Yoshinori Kanemaru, Norio Harada, Satoko Shimazu-Kuwahara, Shunsuke Yamane, Eri Ikeguchi, Yuki Murata, Sakura Kiyobayashi, Tomonobu Hatoko and Nobuya Inagaki
Glucose-dependent insulinotropic polypeptide (GIP) is an incretin secreted from enteroendocine K cells after nutrient ingestion. Fat strongly induces GIP secretion, and GIP hypersecretion is involved in high-fat diet-induced obesity and insulin resistance. Aging also induces GIP hypersecretion, but its effect on body weight gain and insulin sensitivity remains unclear. In the present study, we investigated the effect of GIP on age-related body weight gain and insulin resistance using GIP-knockout homozygous (GIP−/ −) and heterozygous (GIP+/ −) mice, which have entirely absent and 50% reduced GIP secretion compared to wild-type (WT) mice, respectively.
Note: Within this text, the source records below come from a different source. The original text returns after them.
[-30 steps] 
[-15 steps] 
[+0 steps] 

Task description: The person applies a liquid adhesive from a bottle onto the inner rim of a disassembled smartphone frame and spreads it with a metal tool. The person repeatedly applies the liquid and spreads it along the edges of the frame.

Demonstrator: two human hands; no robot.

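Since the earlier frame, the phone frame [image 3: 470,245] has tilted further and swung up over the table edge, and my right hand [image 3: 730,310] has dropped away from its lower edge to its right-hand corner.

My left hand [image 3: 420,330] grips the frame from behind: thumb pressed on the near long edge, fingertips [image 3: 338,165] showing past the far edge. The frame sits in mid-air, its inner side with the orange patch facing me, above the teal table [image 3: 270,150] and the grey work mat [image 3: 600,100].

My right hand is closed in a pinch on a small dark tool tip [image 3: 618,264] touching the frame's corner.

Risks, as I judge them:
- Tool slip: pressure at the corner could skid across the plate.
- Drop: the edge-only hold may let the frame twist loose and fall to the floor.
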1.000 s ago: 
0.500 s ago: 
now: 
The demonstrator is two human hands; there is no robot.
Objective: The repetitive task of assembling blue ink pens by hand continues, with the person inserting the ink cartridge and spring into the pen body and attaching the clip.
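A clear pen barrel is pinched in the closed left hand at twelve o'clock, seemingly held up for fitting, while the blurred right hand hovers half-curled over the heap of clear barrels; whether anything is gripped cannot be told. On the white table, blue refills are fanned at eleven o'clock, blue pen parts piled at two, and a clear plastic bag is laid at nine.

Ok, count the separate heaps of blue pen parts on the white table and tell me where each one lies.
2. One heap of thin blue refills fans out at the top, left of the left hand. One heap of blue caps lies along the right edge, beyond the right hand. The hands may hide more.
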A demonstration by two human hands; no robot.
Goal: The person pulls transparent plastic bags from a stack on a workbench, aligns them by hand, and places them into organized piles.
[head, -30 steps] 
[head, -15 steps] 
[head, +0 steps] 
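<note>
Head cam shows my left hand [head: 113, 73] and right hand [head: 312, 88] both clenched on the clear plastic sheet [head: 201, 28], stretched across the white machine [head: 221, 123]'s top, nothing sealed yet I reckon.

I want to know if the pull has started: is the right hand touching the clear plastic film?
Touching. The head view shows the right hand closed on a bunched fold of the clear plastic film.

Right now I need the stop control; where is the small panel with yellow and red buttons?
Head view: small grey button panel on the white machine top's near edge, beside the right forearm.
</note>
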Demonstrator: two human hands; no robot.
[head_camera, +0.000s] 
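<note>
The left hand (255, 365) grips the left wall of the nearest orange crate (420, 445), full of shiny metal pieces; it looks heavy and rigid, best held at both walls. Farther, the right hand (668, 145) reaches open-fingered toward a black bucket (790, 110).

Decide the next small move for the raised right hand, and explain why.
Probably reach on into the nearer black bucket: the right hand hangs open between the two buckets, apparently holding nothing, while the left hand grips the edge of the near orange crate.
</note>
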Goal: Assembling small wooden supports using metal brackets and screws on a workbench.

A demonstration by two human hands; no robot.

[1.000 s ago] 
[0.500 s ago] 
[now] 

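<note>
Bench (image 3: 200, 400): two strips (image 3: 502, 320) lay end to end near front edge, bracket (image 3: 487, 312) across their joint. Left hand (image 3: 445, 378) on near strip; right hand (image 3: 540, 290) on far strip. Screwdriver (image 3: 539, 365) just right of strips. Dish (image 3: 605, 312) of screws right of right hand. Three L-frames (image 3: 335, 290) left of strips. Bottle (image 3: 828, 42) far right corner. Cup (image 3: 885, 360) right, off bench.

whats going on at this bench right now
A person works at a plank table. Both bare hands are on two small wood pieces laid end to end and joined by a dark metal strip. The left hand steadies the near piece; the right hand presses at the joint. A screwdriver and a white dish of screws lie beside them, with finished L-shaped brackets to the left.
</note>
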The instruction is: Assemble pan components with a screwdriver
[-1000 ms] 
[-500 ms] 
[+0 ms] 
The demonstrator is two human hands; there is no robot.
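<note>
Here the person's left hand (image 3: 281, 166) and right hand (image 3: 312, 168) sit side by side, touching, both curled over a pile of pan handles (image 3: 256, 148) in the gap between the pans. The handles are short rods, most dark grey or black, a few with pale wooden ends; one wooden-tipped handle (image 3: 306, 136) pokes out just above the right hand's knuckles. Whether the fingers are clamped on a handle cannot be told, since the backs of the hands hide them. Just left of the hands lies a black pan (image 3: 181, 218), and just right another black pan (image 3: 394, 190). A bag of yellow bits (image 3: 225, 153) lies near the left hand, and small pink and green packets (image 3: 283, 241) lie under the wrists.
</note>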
Under 12% fat-containing normal diet feeding condition, body weight was significantly lower in GIP−/ − mice compared to that in WT and GIP+/ − mice from 38 weeks of age, while there was no significant difference between WT and GIP+/ − mice. Visceral and s.c. fat mass were also significantly lower in GIP−/ − mice compared to those in WT and GIP+/ − mice. During oral glucose tolerance test, blood glucose levels did not differ among the three groups. Insulin levels were significantly lower in GIP−/ − mice than those in WT and GIP+/ − mice. During insulin tolerance test, GIP−/ − mice showed higher insulin sensitivity than that of WT and GIP+/ − mice. Adiponectin mRNA levels were increased and leptin mRNA levels tended to be decreased in adipose tissue of GIP−/ − mice. These results demonstrate that GIP is involved in age-related obesity and insulin resistance and that inhibition of GIP secretion alleviates age-related fat mass gain and insulin resistance under carbohydrate-based diet feeding condition.